You say you know of love.
You nominate yourselves the chefs of love
with tongues forever virgin of the delicates
of love, unable to obtain old age of love.
So smug, and stupid, and smug regarding stupid,
sitting while befouling hind and feet
in excrement, so proud to sit and trowel
it round to front, then back, for it is warm.
Adjust, again, the angle of your friction
and engorge, and say you know of love.

I say I know of love
but only pose a naked contradiction
for sublimity can only be reported,
never proved.  I say love flares in stories
framed by rituals and vows, an agon held
as precious for a lifetime, paths where righteous
souls all trip but rise their seven times per day
to say “I do.”  And this, Oh this
is plot and character, the grail, the rose, the wind
that spins the sun and all the summer stars.

I say I know a love you do not know:
in sickness and in health,
both warm and cold,
in hunger and in wealth,
nubile, and old:
“I do.”

When you lost this you lost it all.
Down, your house is down.  How great the fall.

Do you hear what I hear?

My sixty-first November carols me.
The stuttered snow, the huddled hawk, the moon
(so bored above the pasture-scape) all wait
the coming Child again,  again the church
plays Mary:  is the future good?
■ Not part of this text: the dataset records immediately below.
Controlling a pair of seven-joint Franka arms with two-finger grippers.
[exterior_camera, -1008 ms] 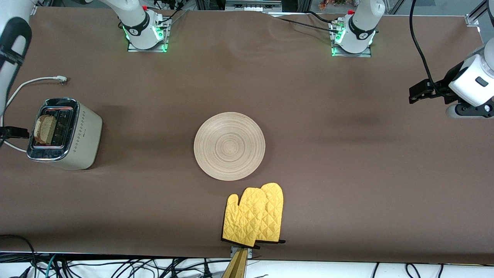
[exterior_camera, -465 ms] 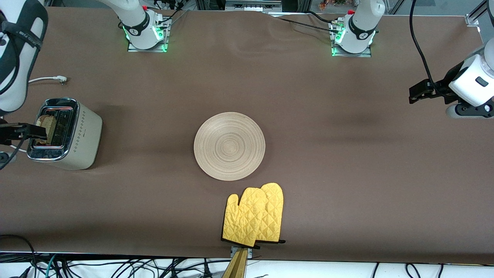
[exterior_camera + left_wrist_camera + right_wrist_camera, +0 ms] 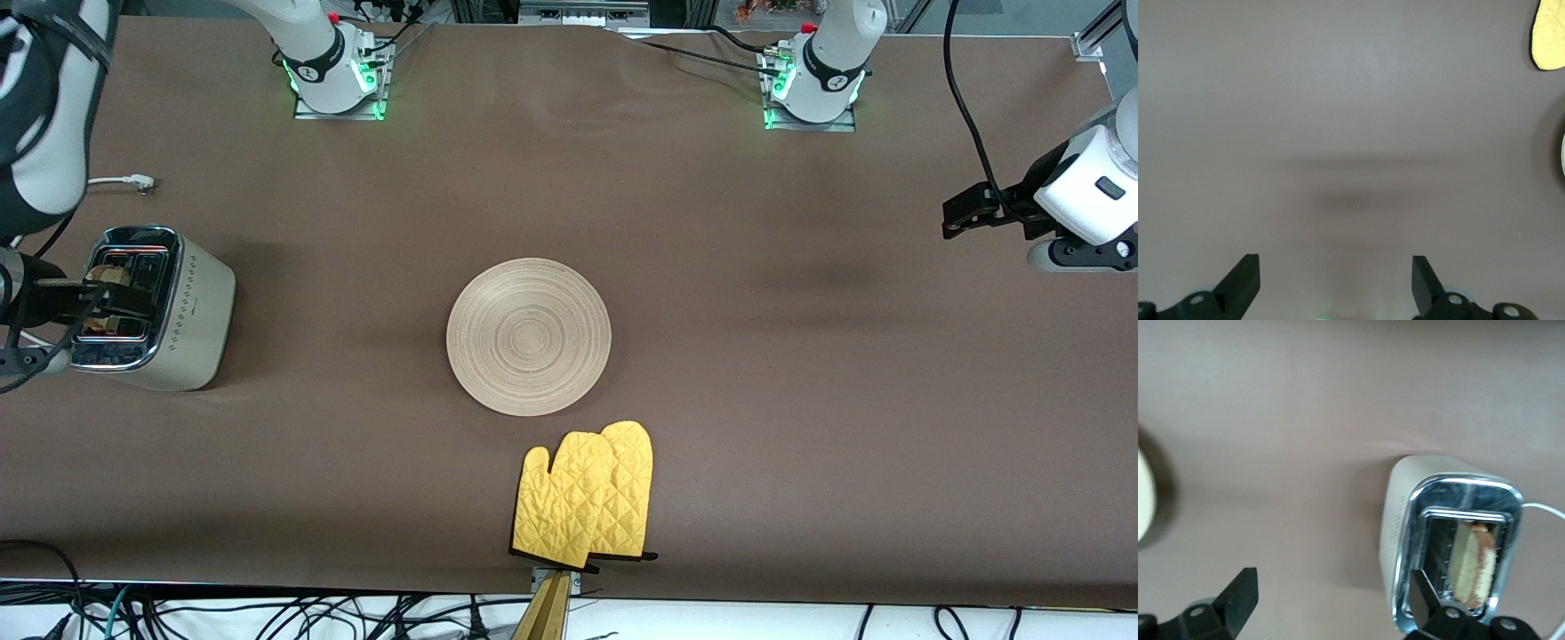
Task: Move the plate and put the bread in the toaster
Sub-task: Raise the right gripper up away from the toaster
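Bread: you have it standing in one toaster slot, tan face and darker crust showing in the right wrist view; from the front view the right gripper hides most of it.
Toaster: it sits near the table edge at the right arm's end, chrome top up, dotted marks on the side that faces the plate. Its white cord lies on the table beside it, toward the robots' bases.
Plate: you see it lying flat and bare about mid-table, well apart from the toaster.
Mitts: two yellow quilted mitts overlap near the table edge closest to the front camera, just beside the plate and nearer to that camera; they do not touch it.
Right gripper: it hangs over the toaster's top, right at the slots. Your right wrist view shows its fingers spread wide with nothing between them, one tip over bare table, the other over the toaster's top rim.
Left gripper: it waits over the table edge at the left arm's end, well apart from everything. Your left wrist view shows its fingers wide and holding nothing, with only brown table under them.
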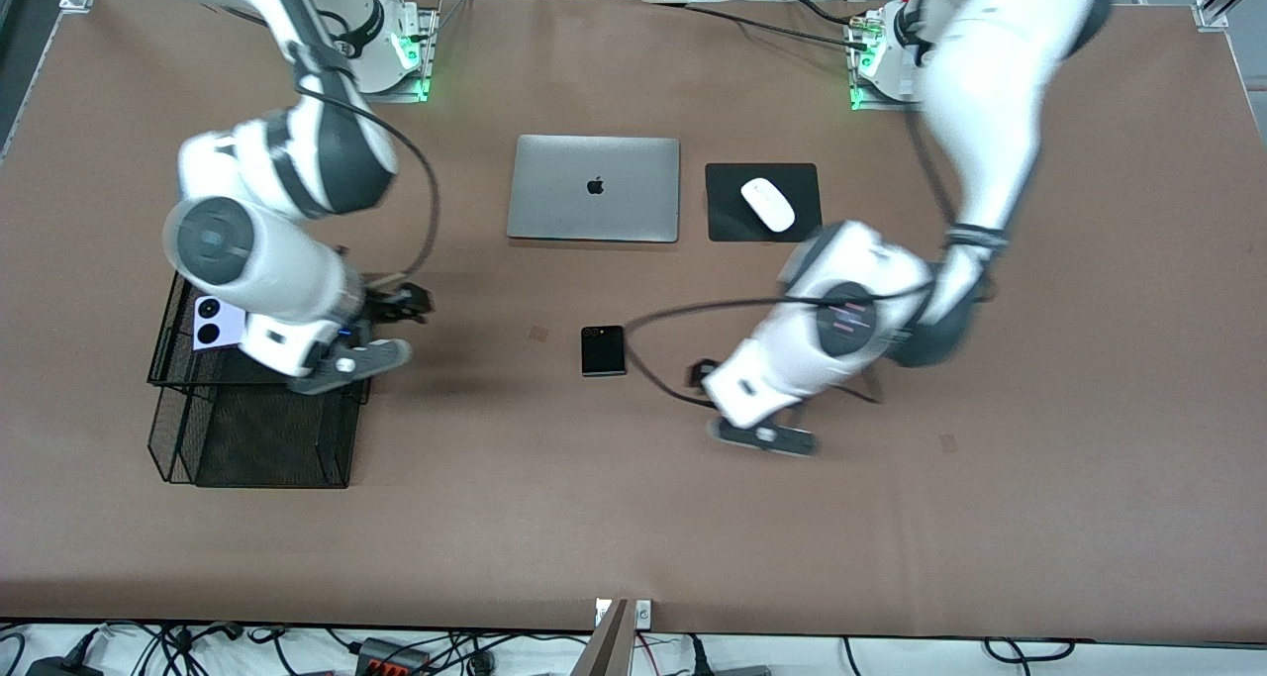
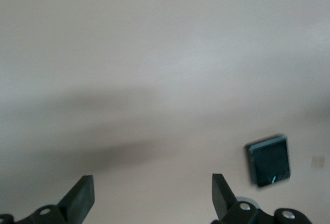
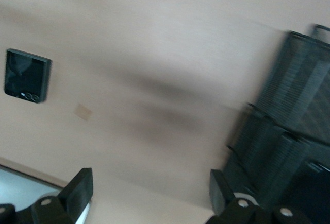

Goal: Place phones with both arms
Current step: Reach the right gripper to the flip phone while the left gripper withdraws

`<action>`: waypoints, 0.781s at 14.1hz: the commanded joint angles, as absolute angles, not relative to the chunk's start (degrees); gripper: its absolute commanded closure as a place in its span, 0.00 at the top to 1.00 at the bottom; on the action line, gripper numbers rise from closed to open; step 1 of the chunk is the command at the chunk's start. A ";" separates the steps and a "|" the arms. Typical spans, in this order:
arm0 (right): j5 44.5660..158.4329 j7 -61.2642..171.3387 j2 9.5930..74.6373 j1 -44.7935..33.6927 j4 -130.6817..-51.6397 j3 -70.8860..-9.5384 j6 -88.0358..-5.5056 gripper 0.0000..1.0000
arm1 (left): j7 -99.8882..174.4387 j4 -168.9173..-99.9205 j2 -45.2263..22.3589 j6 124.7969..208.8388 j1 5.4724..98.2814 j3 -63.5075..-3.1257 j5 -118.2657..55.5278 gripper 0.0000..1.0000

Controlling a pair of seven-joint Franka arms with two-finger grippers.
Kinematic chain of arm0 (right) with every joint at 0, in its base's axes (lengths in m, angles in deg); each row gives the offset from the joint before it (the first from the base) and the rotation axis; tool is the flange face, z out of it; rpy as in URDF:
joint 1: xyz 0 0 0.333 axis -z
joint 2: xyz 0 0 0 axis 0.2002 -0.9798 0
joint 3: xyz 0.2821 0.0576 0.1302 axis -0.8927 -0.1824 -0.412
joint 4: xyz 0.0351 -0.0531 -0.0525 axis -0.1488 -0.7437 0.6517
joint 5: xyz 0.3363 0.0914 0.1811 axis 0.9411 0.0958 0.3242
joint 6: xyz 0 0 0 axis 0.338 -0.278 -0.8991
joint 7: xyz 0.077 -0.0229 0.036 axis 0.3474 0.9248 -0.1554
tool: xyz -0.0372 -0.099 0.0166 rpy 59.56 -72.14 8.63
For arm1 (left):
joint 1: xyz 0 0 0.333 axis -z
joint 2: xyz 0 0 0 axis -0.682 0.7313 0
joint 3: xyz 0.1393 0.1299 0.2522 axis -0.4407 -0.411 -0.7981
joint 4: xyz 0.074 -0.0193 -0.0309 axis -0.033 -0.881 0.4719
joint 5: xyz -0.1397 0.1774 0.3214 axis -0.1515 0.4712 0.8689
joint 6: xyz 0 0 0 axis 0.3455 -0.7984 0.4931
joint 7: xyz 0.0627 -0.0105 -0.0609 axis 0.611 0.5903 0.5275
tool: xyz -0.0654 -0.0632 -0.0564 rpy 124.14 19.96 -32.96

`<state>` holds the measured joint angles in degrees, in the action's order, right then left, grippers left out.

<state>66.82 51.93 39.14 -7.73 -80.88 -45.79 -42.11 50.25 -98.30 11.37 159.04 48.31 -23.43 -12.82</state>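
Note:
A small squarish lavender phone [image 1: 218, 322] with two black camera circles lies in the upper tier of a black mesh tray [image 1: 252, 438] at the right arm's end of the table. My right gripper [image 1: 351, 364] [image 3: 149, 190] hangs open and empty over the table beside that tray [image 3: 294, 126]. A small squarish black phone [image 1: 603, 350] [image 2: 268, 160] [image 3: 27, 75] lies flat in the middle of the table. My left gripper [image 1: 767, 438] [image 2: 153, 193] is open over bare table beside it, toward the left arm's end, with nothing between its fingers.
A closed silver laptop [image 1: 594, 188] lies farther from the front camera than the black phone. Beside it a white mouse [image 1: 768, 204] rests on a black mouse pad [image 1: 728, 221]. The mesh tray's lower tier sticks out toward the front camera.

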 commanded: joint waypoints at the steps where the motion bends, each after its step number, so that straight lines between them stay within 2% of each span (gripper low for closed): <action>1: 67.99 51.50 34.05 -11.29 -79.77 -45.49 -48.19 1.00 | 46.82 -105.61 3.76 153.38 40.90 -19.56 -12.53 1.00; 4: 67.91 49.93 29.03 -16.65 -79.68 -45.49 -56.81 1.00 | 46.12 -113.35 -1.80 153.37 35.55 -19.48 -12.62 1.00; 6: 67.47 40.48 26.66 -19.89 -79.68 -45.49 -61.12 1.00 | 43.93 -117.04 -4.17 153.02 32.73 -19.47 -12.71 1.00; 11: 67.47 29.10 21.47 -24.39 -77.40 -45.13 -63.95 1.00 | 54.43 -124.87 -7.43 153.98 26.31 -19.30 -13.50 1.00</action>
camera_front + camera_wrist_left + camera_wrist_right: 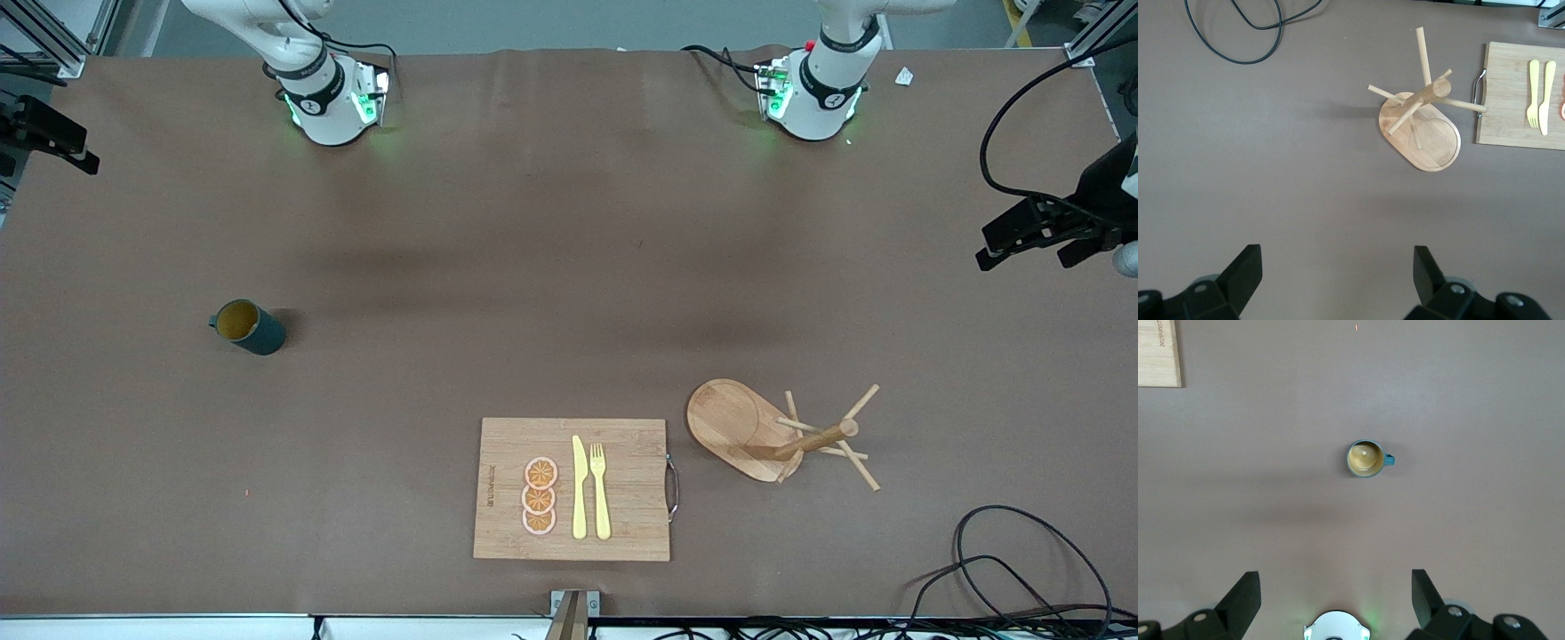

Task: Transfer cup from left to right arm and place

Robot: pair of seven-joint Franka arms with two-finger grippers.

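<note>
Nearest the front camera you have the cutting board (572,489), carrying 3 orange slices (540,496), a yellow knife (579,487) and a yellow fork (601,491); just beside it toward the left arm's end stands a wooden mug tree (773,433) on its oval base. Your cup (248,327) sits upright on the bare table, well apart from the board, toward the right arm's end and farther from the front camera than the board. Handle sticks out to one side, ochre inside showing. Nothing has touched it, so judge the task as not yet begun: step 1, the first pick-up, is still ahead. Left gripper (1338,283) hangs high over the table at its own end, jaws spread wide and empty, mug tree under its camera. Right gripper (1336,601) likewise hangs high, jaws released and empty, with the cup below it. Note the mismatch: the cup lies at the right arm's end, though the task names the left arm first. Whichever arm goes first needs to descend over the cup and straddle the rim or wall clear of the handle. Only the right wrist view looks straight down into the cup; only the left wrist view shows the tree's pegs from above and a loose black cable (1245,33). Only the front view shows both bases.
</note>
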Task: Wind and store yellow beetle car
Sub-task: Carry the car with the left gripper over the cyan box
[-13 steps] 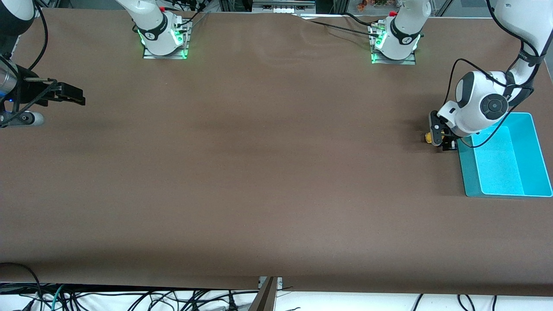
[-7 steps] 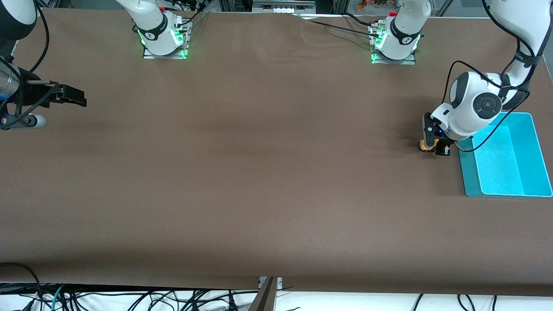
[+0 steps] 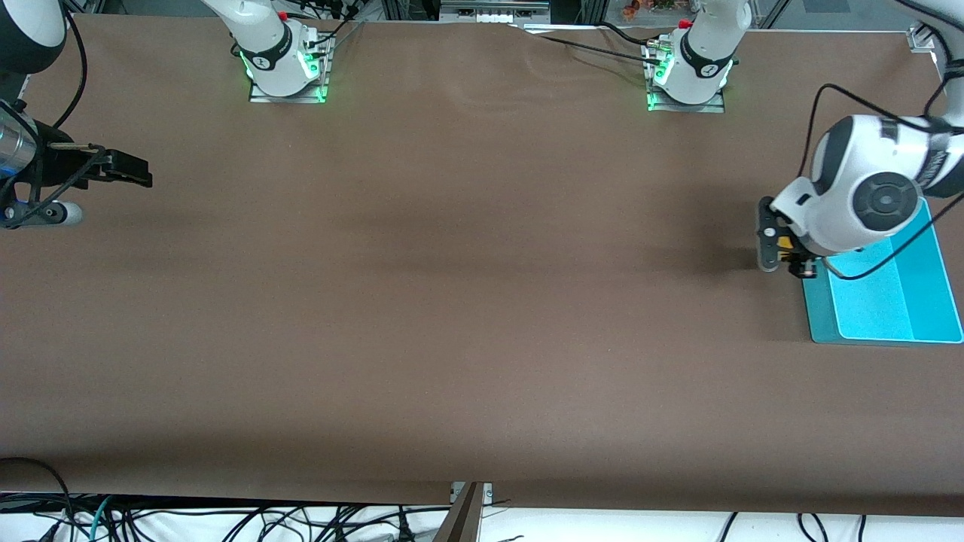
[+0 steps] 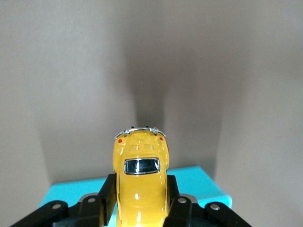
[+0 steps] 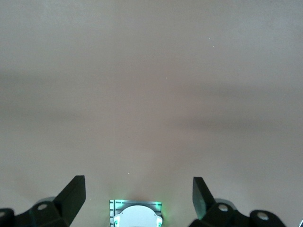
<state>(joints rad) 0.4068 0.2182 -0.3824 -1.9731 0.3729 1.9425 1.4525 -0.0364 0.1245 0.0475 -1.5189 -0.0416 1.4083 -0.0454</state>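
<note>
The yellow beetle car (image 4: 140,179) sits pinched between the black fingers of my left gripper (image 4: 141,194), which is shut on its sides. In the front view the left gripper (image 3: 783,254) hangs above the table at the edge of the turquoise tray (image 3: 881,309) that faces the right arm's end, and only a sliver of the car (image 3: 785,243) shows. The tray's rim (image 4: 66,195) lies just under the fingers in the left wrist view. My right gripper (image 3: 128,170) is open and empty, waiting over the table at the right arm's end, and the right wrist view shows it open too (image 5: 137,183).
The turquoise tray holds nothing that I can see. The two arm bases (image 3: 286,64) (image 3: 689,71) stand along the table edge farthest from the front camera. The right arm's base also shows in the right wrist view (image 5: 137,215). Brown cloth covers the table.
My left gripper has risen off the table with the yellow car in it and moved toward the tray's edge. The right arm has barely moved.
</note>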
How can it be
the angel’s hail is not a curse, since I’ve
not known a man?  Again the carols fling
their seeds, the smallest seeds of all the seeds,
along our deep and dreamless streets.

Mashup: Meditation

Sit in water that is over your head,
As if a bird in your hair should be left asleep.
Gaze silently on the Word.
Ask nothing, offer no advice, and when your monkey mind
does monkey, so what?   Do care about your breath,
your hands, and watch the sun melt on the hill.

And even monkeys need a home eventually
so, listen, East, the Spirit deep embedded
never ceases gathering the monkey clan
like mother spreads her skirts
to sing a lullaby which quiets
all who don’t wander off.

Even the Firs Glance Up

Geese form lines in a grey February sky.
The sky is the color of a goose feather.
Pools in the fields are the color of a goose feather.
Last year’s corn is stubbled at the edges of pools.

The geese can read the signs.
From a thousand feet up their lines
etch deep into the cornfield pools.
Starlings watch their own pictograms
form, melt, and re-form toward the name of spring.
Each bird is simple as a child, but the flock is literate and savant, and this is a wondrous thing.

As the sun sets, a cold rain drives in.
Cold, but not too cold for the twitching roots.
Even the stiff firs stretch, and glance up.